Ambos bajaron la cabeza pero el guardaespaldas nunca había sabido estar callado.
—Siempre hemos cumplido con nuestro cometido, Padre.
—Lo sé, pero esto es muy grave.
—Solo ha sido un momento de debilidad tras una larga vida de sacrificio. Nos han enseñado que vos perdonáis los pecados y los errores de vuestros siervos.
—Sí, pero lo que cuenta es el arrepentimiento final. Os podría hablar de otros casos. Personas a las que la historia no ha tratado bien pero que están aquí, viviendo en la divina dicha perpetua, por haberse arrepentido de corazón. No como vosotros.
—Pero, Padre —repuso el chófer —, la tentación es obra del demonio y nosotros nos hemos resistido.
—Muy cierto, hijo, muy cierto. Y por eso precisamente, porque no quiero que penséis que no soy justo, esperaremos a vuestro testigo.

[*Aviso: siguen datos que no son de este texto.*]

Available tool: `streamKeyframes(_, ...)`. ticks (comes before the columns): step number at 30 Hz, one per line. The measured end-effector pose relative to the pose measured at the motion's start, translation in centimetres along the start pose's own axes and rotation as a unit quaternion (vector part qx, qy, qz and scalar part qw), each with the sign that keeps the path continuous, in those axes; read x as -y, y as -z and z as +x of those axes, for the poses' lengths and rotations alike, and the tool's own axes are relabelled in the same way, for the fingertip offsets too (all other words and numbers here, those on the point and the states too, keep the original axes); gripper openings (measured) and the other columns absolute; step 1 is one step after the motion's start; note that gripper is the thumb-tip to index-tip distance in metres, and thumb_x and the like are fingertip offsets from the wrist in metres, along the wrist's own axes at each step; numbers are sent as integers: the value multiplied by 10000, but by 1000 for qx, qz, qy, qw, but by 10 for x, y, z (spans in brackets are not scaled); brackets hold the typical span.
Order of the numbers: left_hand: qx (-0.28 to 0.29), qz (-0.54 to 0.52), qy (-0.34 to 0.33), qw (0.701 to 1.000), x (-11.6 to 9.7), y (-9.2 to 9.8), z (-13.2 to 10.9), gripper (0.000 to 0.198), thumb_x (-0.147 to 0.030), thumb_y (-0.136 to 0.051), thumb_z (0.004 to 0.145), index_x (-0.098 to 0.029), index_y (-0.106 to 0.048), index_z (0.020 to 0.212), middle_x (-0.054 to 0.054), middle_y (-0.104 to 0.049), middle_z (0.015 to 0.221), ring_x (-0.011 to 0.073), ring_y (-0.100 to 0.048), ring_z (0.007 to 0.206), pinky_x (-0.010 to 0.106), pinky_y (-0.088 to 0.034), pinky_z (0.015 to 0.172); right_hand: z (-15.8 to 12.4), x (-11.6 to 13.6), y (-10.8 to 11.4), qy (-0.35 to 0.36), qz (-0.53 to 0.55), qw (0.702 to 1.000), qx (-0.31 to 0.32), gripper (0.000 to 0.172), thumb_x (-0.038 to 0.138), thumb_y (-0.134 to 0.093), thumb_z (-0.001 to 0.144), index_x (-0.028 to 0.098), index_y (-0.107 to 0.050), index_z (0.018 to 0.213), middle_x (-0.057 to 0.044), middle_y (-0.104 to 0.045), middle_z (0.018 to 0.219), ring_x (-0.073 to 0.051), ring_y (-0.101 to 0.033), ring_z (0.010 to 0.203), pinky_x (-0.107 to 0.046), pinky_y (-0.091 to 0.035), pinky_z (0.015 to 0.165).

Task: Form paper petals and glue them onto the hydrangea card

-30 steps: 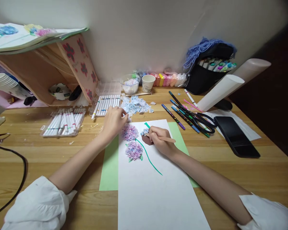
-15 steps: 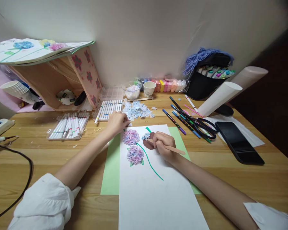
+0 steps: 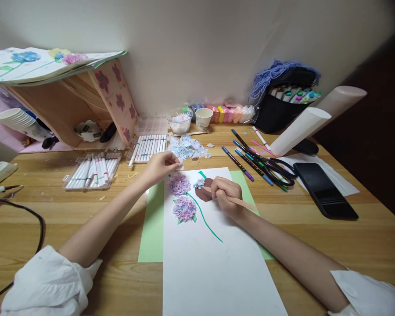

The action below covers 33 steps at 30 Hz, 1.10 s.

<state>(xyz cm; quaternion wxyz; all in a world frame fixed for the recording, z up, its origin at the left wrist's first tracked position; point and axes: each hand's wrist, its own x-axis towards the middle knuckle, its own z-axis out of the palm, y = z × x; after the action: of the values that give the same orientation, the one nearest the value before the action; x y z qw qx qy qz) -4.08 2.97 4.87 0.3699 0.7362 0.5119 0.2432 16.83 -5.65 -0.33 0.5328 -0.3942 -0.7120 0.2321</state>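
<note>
My right hand (image 3: 228,195) is closed around a wooden craft stick (image 3: 242,203). The stick's tip touches a brown round patch (image 3: 204,195) partly covered with pale blue paper bits (image 3: 199,183). My left hand (image 3: 163,167) pinches a small pale paper scrap (image 3: 180,167) above the top left of the white paper (image 3: 197,272). Two pink-purple flowers of paper bits (image 3: 184,208) and a green drawn stem (image 3: 204,219) are on this sheet. Beyond my left hand lies a pile of light blue scraps (image 3: 187,147). My right fingers cover part of the brown patch.
Green paper (image 3: 151,237) lies under the white sheet. Marker boxes (image 3: 94,171) are at the left, beside a pink flowered box (image 3: 115,101). A paper cup (image 3: 204,119) and a clear bowl (image 3: 179,123) stand behind. Scissors (image 3: 279,171), pens and a phone (image 3: 325,188) lie right.
My left hand has drawn back slightly from beside the scrap pile, and a pale scrap now shows at its fingertips. My right hand stays at the brown patch with the stick. The view has shifted slightly.
</note>
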Motion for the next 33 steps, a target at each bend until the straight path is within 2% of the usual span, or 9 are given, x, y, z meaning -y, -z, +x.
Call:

El gran hombre apenas oía la voz del sacerdote mientras iba entrando poco a poco en el reino de los muertos. Sus cinco hijos lloraban silenciosamente alrededor de su cama, en una habitación rodeada de policía, cuya misión era mantener alejada a la prensa. Hasta los ingleses hacían guardia en la puerta del hospital intentando conseguir alguna fotografía. Aquello era un circo de padre y muy señor mío y eso que la televisión y la radio se habían pasado todo el día hablando de una explosión de gas. El blindaje del coche no había sido suficiente a pesar de que los americanos tenían una gran experiencia en vender coches blindados a hombres de bien con muchos hijos y que todos los domingos, sin faltar uno solo, comulgaban con los ojos en blanco, tocados durante un momento por la gracia divina y el misterio de la transustanciación. El gran hombre abrió los ojos por última vez y contempló a su familia. Había tenido una buena vida, pensó, y en ese momento comenzó a sentirse fuera de sí. Sus cinco hijos empezaron a llorar entre hipidos y la prensa tardó solo unos minutos en comenzar a transmitir la noticia del fin. El gran hombre había muerto por la patria tras recibir los santos sacramentos y en compañía de sus seres queridos. Las pesquisas policiales no tardarían en encontrar a los asesinos. El gran hombre, ante todo, había sido un hombre de honor. Le cabía el estado en la cabeza.

—Os he servido lo mejor que he podido, Señor —dijo con un susurro el gran hombre mientras se postraba a los pies del Altísimo.
—Lo habéis hecho bien, mi buen amigo, mejor que muchos otros. Pero antes de que vayas a disfrutar de tu recompensa perpetua necesito preguntarte algo. ¿Alguna vez has notado algo extraño en las miradas de tus hombres? ¿Podrías decir que siempre han tenido un comportamiento viril?
—Siempre, Señor. Son de lo mejor de nuestros cuerpos de inteligencia, siempre han cumplido con su deber y han demostrado en numerosas ocasiones su arrojo. ¿Me estáis diciendo que…?
—Se sintieron tentados, sí.
—Pues qué sorpresa, Señor, no acaba uno nunca de sorprenderse en esta vida.